The drawings show one embodiment of the present invention; FIG. 1 is a longitudinal sectional view, FIG. 2 is a plan view, and FIG. 3 is a perspective view of the hearth.

Claims (1)

[Claims] 1. In an incinerator that has an inclined hearth with the top directly below the incineration material inlet and the ash outlet at the bottom, the hearth has a continuous curved surface or a flat surface and has downward air inlets arranged in a staggered manner.

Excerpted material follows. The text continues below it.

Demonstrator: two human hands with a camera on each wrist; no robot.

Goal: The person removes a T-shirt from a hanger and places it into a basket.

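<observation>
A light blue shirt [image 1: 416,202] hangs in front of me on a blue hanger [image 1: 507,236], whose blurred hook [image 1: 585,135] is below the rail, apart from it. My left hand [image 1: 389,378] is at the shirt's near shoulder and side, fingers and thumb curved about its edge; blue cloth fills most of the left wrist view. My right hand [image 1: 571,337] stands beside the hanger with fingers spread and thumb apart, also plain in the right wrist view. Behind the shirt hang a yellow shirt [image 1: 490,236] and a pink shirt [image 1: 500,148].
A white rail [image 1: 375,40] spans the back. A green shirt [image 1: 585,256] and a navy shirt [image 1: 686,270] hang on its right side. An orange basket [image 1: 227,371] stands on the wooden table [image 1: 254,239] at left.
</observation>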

The furnace has a large number of air inlets along the surface of the hearth on the side wall of the furnace, and has a downward protrusion on the ceiling of the furnace on the ash outlet side of the incineration material input port, the lower end of which is sloped. It is located lower than the top of the hearth, and the gap between the top of the sloping hearth and the ceiling of the furnace communicates with the secondary combustion chamber, and is further connected to the ceiling of the furnace, the downward protrusion, the hearth, and the side walls of the furnace. A flue inlet is provided on the side wall of the furnace above the primary combustion chamber, and the flue inlet and the secondary combustion chamber are connected by a flue. An incinerator characterized by having a structure for introducing combustion gas into a secondary combustion chamber.